The National Gallery of Art’s Italian neorealism series continues Saturday with Carlo Lizzani‘s Chronicle of Poor Lovers, but the choice films at the NGA this weekend are a pair of music documentaries. First is Lou Harrison: A World of Music, a profile of the late composer who pioneered American classical music as one of the first to incorporate Eastern sounds into contemporary works. Director Eva Soltes spent nearly 20 years archiving Harrison’s life and career; the film spans his life as a musical innovator and gay activist. Soltes features musical outtakes, interviews with Harrison, and plenty of footage of live performances of the composer’s many symphonies and operas.

Saturday, 4 p.m. At the National Gallery of Art East Wing, 4th Street and Constitution Avenue NW, (202) 842-6799. Free.

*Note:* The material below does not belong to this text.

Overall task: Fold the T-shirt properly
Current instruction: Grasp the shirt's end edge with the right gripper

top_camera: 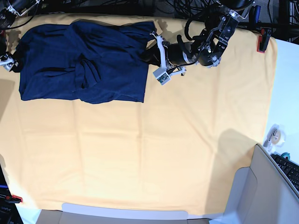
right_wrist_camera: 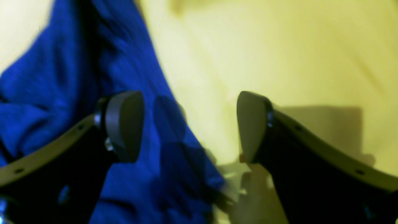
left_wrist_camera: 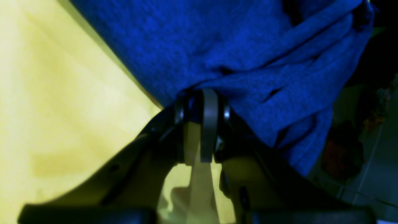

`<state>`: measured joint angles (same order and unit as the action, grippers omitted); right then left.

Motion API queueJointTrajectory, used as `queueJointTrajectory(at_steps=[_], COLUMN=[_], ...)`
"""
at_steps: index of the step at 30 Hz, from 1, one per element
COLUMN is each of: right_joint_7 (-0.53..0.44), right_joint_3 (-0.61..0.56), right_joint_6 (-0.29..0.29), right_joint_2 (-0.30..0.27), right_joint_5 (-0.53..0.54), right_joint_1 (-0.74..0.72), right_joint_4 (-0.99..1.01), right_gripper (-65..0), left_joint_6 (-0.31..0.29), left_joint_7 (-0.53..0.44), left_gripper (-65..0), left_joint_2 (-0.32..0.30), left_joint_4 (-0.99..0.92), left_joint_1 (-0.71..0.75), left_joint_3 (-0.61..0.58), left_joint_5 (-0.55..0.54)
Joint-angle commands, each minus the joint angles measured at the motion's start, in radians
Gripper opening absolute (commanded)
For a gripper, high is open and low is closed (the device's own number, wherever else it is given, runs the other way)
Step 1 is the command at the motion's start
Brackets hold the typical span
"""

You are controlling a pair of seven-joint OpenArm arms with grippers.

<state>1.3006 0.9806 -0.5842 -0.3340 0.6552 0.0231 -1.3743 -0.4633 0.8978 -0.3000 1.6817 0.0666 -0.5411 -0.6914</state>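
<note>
The dark navy T-shirt (top_camera: 84, 60) lies bunched and partly folded on the yellow-orange table cloth (top_camera: 149, 149) at the back left. My left gripper (left_wrist_camera: 202, 99) is shut on a gathered bunch of the shirt's blue fabric (left_wrist_camera: 248, 56); in the base view this gripper (top_camera: 148, 50) sits at the shirt's right edge. My right gripper (right_wrist_camera: 189, 124) is open, with one finger (right_wrist_camera: 124, 124) over the shirt (right_wrist_camera: 62, 77) and the other finger (right_wrist_camera: 252, 124) over bare cloth. Nothing is held between them. In the base view the right gripper (top_camera: 10, 63) shows only partly, at the shirt's left edge.
Red clamps (top_camera: 262, 39) (top_camera: 14, 198) pin the cloth at the back right and the front left. A tape roll (top_camera: 273, 135), a keyboard (top_camera: 289, 168) and a grey box (top_camera: 252, 196) stand off the cloth at the right. Cables run along the back edge.
</note>
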Motion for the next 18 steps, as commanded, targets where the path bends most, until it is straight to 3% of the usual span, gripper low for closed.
queueJointTrajectory(at_steps=[1, 8, 13, 18], right_joint_7=[0.021, -0.034, -0.028, -0.028], right_joint_3=[-0.021, -0.151, -0.167, -0.216], right_joint_6=[-0.006, -0.006, -0.007, -0.043], right_joint_2=[-0.012, -0.003, 0.052, 0.063], right_joint_5=[0.008, 0.008, 0.01, 0.094], right_joint_1=[-0.012, -0.028, 0.008, 0.061], right_joint_4=[0.002, 0.043, 0.036, 0.036], right_gripper=[-19.3, -19.3, -19.3, -19.3], left_joint_6=[-0.004, -0.004, -0.004, -0.004], left_joint_7=[-0.019, -0.019, -0.019, -0.018], left_gripper=[-59.2, -59.2, -59.2, -59.2], left_joint_2=[-0.005, -0.003, -0.006, -0.008], left_joint_4=[0.016, 0.016, 0.016, 0.016], left_joint_1=[-0.009, -0.012, -0.012, -0.012], left_joint_3=[0.003, 0.003, 0.009, 0.009], left_joint_5=[-0.015, -0.015, -0.015, -0.015])
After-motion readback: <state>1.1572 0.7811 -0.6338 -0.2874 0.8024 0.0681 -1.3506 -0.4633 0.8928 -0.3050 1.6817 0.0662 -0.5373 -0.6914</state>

Jem Cohen‘s 1999 Fugazi documentary Instrument is as wild and experimental as the band itself. (The AV Club called the film “purely self-indulgent,” but noted that Fugazi has earned that allowance.) Cohen’s look at the definitive post-hardcore group spans a decade of concerts, interviews with band members, and found footage. Notable scenes include Guy Picciotto playing guitar while hanging upside down from a basketball hoop and Picciotto and Ian MacKaye sitting down with an eighth-grade student for a cable access show. Shot on a mix of Super-8, 16-millimeter, and video, Instrument is a ceaseless ride through Fugazi’s career featuring a soundtrack of some of the band’s deepest cuts. Cohen, MacKaye, and Picciotto will be at the NGA on Sunday to talk about the film.